Bom, voltando à vida académica, assumo novo erro crasso. Definitivamente, o abandono da carreira académica deveria ter acontecido lá pelo 9º ano. Sim, haveria sido o momento certo! Nessa situação, teria angariado uns cobres[7] enquanto aguardava pela oportunidade certa para prosseguir estudos. Contudo, estou ciente que a dúvida surgiria: novas oportunidades ou maiores de 23? Que dilema! Contar a história da minha vida ou ir para um curso de engenharia, sem nunca antes ter tentado resolver uma equação de qualquer grau ou degrau, sei lá. Ainda assim, com alguma frieza, julgo que escolheria o trajecto correcto: novas oportunidades, seguido de um curso numa Universidade qualquer.
Lá prossegui o secundário e, sorte à parte, lá conseguiu finalizar um curso técnico-profissional. Sim, um daqueles extintos que agora parece que são úteis para actuar sobre a profissionalização. Agora vejam bem, isto sim, foi uma nova oportunidade, desenrasquei uma vaga no Ensino Politécnico. Foi uma sorte[8], dado que essa época antecedeu a do surgimento massivo dos mesmos, que depressa se assemelhou à dos tortulhos. Notem que disse Ensino Politécnico e não superior, porque se repararem, hoje fala-se muitas das vezes de Ensino Superior Universitário e de Ensino Politécnico. Provavelmente, os ensinamentos de um mesmo curso de engenharia são diferentes. Melhor, temos, por exemplo, o Engenheiro Superior Universitário e o Engenheiro Politécnico.
Por outro lado, relembro que então as engenharias eram meia dúzia, hoje são umas seis dúzias. Lá está, as engenharias sofrem da mesma moléstia das matérias dos livros escolares, mutação constante! Só quem não quer, é que não entende a necessidade de existirem algumas engenharias, como por exemplo, a Engenharia das árvores de casca castanha, ramo dos eucaliptos e afins. Ora sigam o raciocínio, mutação das matérias, mais livros, mais papel, logo alguém tem de se preocupar com estes assuntos.

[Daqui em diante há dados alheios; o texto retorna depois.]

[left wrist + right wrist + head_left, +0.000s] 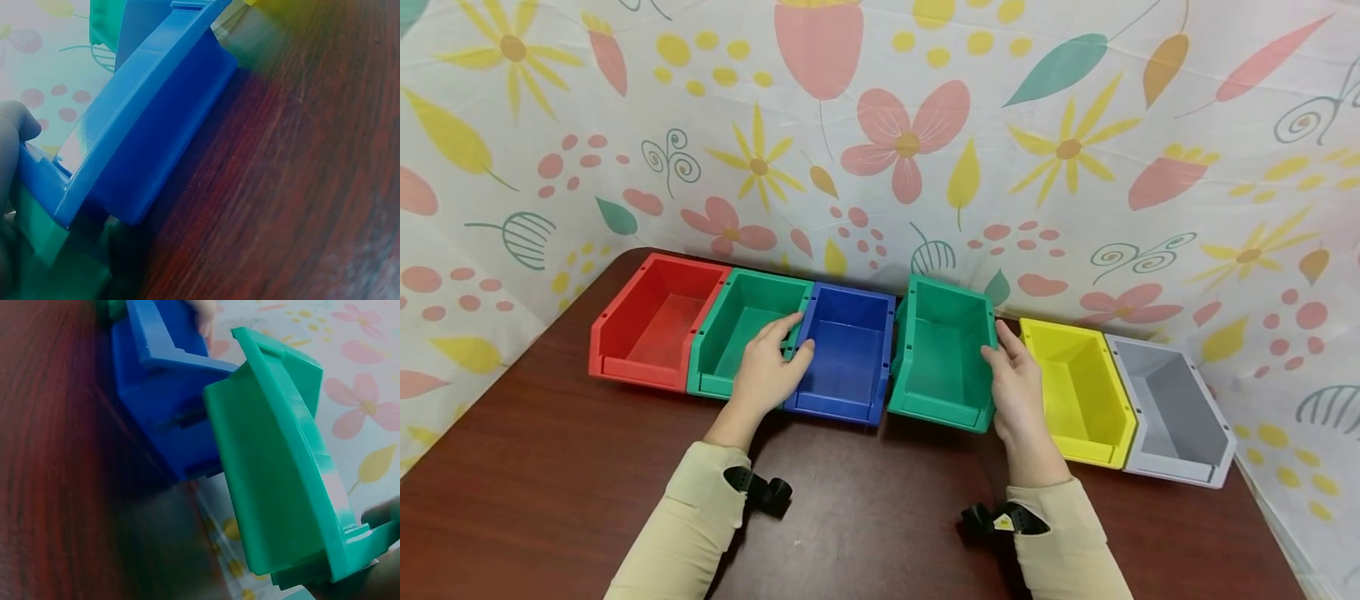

Bom, sabe-se lá como, mas sem equivalências, lá obtive o canudo!




[1] Actualmente, por ser mais chique, tais estabelecimentos são designados de escolas do 1º ciclo.
[2] Os ajustes de contas, entre progenitores e professores, não eram praticados. Ao invés, ambos podiam afiambrar os gaiatos.
[3] O bilhete de identidade só era necessário para ingressar no ciclo. Ou, como se chama agora, 2º ciclo.
[4] Folhas com padrão de embrulho de Natal eram um clássico.
[5] Agora designado de 2º ciclo.
[6] Lá por essas 10 horas.
[7] Não confundir com cobre, proveniente de outras fontes.
[8] O facto de ser calão, não contribuía em nada para as classificações obtidas.